*What the task asks:* The complete listing should be copied out exactly.

*Collected material:*
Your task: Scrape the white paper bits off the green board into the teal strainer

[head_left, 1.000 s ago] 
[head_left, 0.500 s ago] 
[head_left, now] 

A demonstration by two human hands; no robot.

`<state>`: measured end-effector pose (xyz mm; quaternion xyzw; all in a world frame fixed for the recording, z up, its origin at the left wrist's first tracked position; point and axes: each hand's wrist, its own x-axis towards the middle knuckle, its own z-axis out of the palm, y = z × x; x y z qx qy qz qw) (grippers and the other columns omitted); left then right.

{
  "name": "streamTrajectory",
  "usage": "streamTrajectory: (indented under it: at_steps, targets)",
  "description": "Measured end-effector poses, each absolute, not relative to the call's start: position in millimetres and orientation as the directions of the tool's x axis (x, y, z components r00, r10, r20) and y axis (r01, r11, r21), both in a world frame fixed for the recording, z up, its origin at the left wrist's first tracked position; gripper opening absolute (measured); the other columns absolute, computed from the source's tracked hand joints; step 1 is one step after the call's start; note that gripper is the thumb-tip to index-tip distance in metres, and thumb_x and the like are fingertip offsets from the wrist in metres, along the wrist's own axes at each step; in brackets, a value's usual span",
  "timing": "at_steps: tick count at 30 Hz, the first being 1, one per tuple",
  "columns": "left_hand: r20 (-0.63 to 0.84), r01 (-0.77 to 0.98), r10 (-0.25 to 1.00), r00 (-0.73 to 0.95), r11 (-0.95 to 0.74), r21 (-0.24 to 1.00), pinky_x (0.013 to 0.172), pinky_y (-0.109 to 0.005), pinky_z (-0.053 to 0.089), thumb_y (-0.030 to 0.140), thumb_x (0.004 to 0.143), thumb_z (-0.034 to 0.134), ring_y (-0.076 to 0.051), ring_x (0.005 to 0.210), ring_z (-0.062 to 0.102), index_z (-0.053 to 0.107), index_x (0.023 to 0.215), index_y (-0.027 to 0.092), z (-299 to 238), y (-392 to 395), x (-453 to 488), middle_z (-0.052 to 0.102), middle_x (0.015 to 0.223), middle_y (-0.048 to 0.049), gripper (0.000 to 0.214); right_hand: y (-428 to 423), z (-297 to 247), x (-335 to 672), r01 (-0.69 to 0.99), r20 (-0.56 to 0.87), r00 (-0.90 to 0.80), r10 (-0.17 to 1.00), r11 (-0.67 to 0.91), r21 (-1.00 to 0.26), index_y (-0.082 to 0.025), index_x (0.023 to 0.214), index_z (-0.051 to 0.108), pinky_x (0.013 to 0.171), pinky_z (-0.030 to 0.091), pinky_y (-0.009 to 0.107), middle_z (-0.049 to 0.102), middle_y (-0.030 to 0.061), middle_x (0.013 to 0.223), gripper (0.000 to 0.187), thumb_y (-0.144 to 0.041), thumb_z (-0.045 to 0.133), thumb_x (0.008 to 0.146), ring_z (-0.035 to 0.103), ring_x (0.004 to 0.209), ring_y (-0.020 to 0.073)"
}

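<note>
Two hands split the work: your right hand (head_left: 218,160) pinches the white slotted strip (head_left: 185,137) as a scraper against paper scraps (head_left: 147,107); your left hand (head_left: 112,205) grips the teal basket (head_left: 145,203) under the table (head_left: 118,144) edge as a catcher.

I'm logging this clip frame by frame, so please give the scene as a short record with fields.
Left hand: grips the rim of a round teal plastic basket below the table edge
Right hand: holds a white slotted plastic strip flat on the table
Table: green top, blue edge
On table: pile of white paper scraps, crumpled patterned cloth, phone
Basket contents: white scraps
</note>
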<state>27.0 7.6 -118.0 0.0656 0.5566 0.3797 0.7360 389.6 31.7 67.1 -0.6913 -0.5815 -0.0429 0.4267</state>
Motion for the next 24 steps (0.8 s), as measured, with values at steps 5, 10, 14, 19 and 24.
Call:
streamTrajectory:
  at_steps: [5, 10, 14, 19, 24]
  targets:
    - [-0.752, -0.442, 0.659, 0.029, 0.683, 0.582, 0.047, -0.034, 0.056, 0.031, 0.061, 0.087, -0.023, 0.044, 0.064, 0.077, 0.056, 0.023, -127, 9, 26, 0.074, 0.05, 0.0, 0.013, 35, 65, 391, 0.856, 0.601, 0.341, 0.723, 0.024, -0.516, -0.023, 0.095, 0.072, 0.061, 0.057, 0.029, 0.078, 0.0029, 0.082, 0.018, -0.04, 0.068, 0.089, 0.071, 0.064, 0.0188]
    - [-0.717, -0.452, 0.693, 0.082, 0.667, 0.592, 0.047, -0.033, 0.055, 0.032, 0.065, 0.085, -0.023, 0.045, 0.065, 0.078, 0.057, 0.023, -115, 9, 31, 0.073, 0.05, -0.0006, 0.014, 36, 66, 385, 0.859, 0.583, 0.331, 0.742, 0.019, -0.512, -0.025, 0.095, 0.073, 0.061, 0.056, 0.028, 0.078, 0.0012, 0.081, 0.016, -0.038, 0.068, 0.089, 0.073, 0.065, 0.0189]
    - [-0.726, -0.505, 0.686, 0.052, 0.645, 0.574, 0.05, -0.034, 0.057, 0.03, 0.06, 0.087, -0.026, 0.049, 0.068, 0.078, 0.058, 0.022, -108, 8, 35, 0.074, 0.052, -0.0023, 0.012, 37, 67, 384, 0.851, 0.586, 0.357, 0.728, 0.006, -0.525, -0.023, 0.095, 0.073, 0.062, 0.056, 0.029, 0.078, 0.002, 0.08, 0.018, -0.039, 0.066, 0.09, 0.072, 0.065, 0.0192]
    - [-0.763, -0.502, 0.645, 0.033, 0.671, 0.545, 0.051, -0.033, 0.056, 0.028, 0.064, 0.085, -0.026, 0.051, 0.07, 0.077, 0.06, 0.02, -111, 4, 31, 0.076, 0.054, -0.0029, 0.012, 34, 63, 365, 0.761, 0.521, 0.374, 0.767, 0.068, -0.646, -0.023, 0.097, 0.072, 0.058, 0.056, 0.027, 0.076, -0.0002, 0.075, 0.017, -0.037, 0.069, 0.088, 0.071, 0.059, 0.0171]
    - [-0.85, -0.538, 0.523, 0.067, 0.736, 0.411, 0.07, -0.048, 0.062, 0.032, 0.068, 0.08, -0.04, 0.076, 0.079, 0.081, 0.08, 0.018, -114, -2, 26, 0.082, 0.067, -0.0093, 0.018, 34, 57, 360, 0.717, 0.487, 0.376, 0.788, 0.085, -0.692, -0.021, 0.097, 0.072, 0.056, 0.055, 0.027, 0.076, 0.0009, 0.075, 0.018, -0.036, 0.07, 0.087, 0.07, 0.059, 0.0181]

*Solution to this task:*
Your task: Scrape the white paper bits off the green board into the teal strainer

[head_left, 1.000 s ago] 
[head_left, 0.500 s ago] 
[head_left, now] 

A demonstration by two human hands; no robot.

`<state>`: measured end-effector pose (xyz mm; quaternion xyzw; all in a world frame fixed for the recording, z up, its origin at the left wrist's first tracked position; point and axes: each hand's wrist, its own x-axis towards the middle knuckle, its own z-axis out of the palm, y = z × x; x y z qx qy qz qw) (grippers and the other columns omitted); left then right.

{
  "name": "streamTrajectory",
  "usage": "streamTrajectory: (indented under it: at_steps, targets)",
  "description": "Measured end-effector poses, each absolute, not relative to the call's start: position in millimetres and orientation as the directions of the tool's x axis (x, y, z components r00, r10, r20) and y axis (r01, r11, r21), both in a world frame fixed for the recording, z up, its origin at the left wrist's first tracked position; gripper opening absolute (measured); the other columns absolute, computed from the source's tracked hand joints; step 1 is one step after the call's start; note that gripper is the thumb-tip to index-tip distance in metres, and thumb_x and the like are fingertip offsets from the wrist in metres, along the wrist's own axes at each step; in brackets, a value's usual span",
  "timing": "at_steps: tick count at 30 Hz, the first being 1, one per tuple",
  "columns": "left_hand: r20 (-0.63 to 0.84), r01 (-0.77 to 0.98), r10 (-0.25 to 1.00), r00 (-0.73 to 0.95), r11 (-0.95 to 0.74), r21 (-0.24 to 1.00), pinky_x (0.013 to 0.172), pinky_y (-0.109 to 0.005), pinky_z (-0.053 to 0.089), thumb_y (-0.030 to 0.140), thumb_x (0.004 to 0.143), thumb_z (-0.034 to 0.134), ring_y (-0.076 to 0.051), ring_x (0.005 to 0.210), ring_z (-0.062 to 0.102), index_z (-0.053 to 0.107), index_x (0.023 to 0.215), index_y (-0.027 to 0.092), z (-299 to 238), y (-392 to 395), x (-453 to 488), middle_z (-0.052 to 0.102), middle_x (0.015 to 0.223), middle_y (-0.048 to 0.049), gripper (0.000 to 0.214); right_hand: y (-428 to 423), z (-297 to 247), x (-335 to 672), r01 (-0.69 to 0.99), r20 (-0.56 to 0.87), r00 (-0.90 to 0.80), r10 (-0.17 to 1.00), r11 (-0.67 to 0.91), r21 (-1.00 to 0.26), index_y (-0.082 to 0.025), index_x (0.023 to 0.214), index_z (-0.051 to 0.108), pinky_x (0.013 to 0.171), pinky_z (-0.030 to 0.091), pinky_y (-0.009 to 0.107), middle_z (-0.049 to 0.102), middle_y (-0.030 to 0.061), middle_x (0.013 to 0.223), gripper (0.000 to 0.187), thumb_y (-0.144 to 0.041), thumb_z (-0.045 to 0.133), thumb_x (0.008 to 0.146), ring_z (-0.035 to 0.103), ring_x (0.004 to 0.209), ring_y (-0.020 to 0.073)"
}

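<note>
Two hands split the work: your right hand (head_left: 218,160) pinches the white slotted strip (head_left: 185,137) as a scraper against paper scraps (head_left: 147,107); your left hand (head_left: 112,205) grips the teal basket (head_left: 145,203) under the table (head_left: 118,144) edge as a catcher.

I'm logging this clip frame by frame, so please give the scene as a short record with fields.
Left hand: grips the rim of a round teal plastic basket below the table edge
Right hand: holds a white slotted plastic strip flat on the table
Table: green top, blue edge
On table: pile of white paper scraps, crumpled patterned cloth, phone
Basket contents: white scraps
</note>
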<state>27.0 7.6 -118.0 0.0656 0.5566 0.3797 0.7360 389.6 31.7 67.1 -0.6913 -0.5815 -0.0429 0.4267</state>
Motion for the next 24 steps (0.8 s), as measured, with values at steps 5, 10, 14, 19 and 24.
Call:
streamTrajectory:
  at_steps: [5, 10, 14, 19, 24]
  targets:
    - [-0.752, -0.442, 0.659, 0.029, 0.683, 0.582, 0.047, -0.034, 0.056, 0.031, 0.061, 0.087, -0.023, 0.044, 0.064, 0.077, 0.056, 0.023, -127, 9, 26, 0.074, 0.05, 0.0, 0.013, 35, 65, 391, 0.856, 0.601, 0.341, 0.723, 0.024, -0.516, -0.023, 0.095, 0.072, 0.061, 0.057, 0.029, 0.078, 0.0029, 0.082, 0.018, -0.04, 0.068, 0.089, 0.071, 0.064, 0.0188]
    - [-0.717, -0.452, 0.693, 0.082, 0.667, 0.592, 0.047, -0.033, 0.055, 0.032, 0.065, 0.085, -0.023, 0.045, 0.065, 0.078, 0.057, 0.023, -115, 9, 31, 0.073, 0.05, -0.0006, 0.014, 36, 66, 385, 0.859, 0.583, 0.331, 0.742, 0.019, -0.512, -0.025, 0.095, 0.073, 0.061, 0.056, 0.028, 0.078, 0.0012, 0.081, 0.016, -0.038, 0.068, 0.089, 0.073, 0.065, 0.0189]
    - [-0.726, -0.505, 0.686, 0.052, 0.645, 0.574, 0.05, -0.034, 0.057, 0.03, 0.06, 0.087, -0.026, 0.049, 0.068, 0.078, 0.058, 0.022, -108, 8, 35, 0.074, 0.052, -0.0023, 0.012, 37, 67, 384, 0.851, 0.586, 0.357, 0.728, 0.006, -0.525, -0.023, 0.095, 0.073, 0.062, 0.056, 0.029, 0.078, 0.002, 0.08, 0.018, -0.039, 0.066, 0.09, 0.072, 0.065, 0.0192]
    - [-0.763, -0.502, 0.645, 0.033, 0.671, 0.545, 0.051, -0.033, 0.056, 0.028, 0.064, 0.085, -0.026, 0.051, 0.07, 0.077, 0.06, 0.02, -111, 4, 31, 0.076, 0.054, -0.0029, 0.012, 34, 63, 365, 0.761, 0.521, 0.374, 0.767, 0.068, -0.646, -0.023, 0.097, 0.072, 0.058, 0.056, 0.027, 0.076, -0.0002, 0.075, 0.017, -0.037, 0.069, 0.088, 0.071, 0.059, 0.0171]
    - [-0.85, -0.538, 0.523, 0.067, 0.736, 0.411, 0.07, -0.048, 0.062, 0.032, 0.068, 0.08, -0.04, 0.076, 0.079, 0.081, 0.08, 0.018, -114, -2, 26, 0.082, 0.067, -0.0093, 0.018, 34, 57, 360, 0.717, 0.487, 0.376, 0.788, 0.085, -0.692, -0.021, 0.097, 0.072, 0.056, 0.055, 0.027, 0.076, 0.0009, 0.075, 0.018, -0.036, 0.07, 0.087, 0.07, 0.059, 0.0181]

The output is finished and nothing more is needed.